The force withdrawn was the Ethiopian contingent operating outside AMISOM's command, and sponsored by Ethiopian defence budget. Original plan was for this force to hold the specific zone until AMISOM would take over. But, there was simply no reaction - neither from the UN, i.e. AMISOM, nor from regular Somali forces.

Fed up of waiting, Ethiopians withdrew on their own. The AMISOM eventually moved in, but only after ash-Shabaab took over some of places.

davidbfpo
02-21-2018, 09:44 AM
With the media focus on President Zuma's removal from power in South Africa, few spotted let alone saw reporting on the resignation of the Prime Minister in Ethiopia.

A French SME is the author (cited before) and he starts with:
The crisis in Ethiopia has suddenly gained momentum and reached a tipping point.
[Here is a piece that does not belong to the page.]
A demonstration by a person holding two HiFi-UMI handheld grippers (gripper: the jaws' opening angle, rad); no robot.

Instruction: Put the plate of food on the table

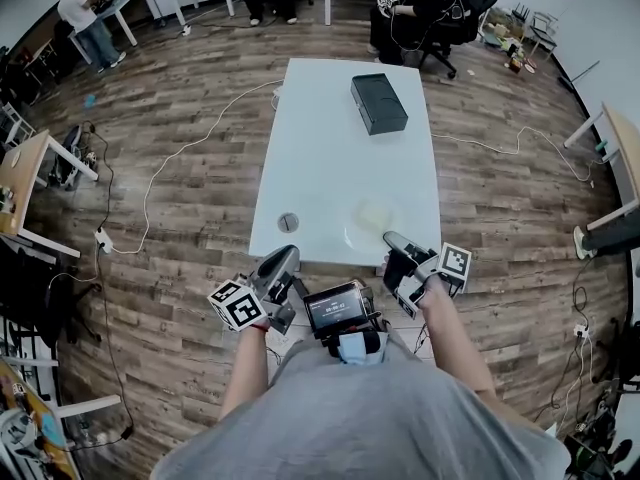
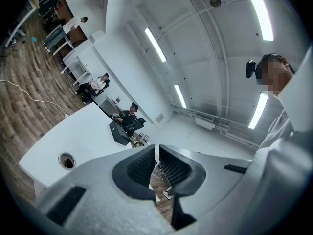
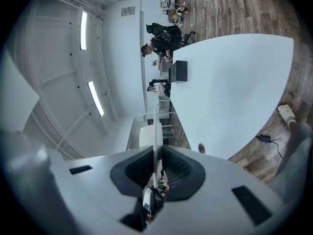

Things could go either way. The country could dig itself even deeper, with consequences that don’t bear thinking about. Or there could be a broad realisation that Ethiopia is “at the precipice (http://www.atlanticcouncil.org/blogs/africasource/ethiopia-at-the-precipice)”, bringing a surge of realism and pragmatism that would finally start a process of political rebuilding on solid, inclusive and lasting foundations.Link:https://www.opendemocracy.net/ren-lefort/crisis-in-ethiopia-elections-and-fast? (https://www.opendemocracy.net/ren-lefort/crisis-in-ethiopia-elections-and-fast?utm_source=Daily+Newsletter&utm_campaign=848de037fb-DAILY_NEWSLETTER_MAILCHIMP&utm_medium=email&utm_term=0_717bc5d86d-848de037fb-407365113)

Is this important to us, whether the 'small wars' community of that horrible phrase "the West"? Yes, if only out of self-interest, notably access to facilities and whatever the crisis Ethiopia is an example of how change can happen for the better amidst the communal tensions and religious context.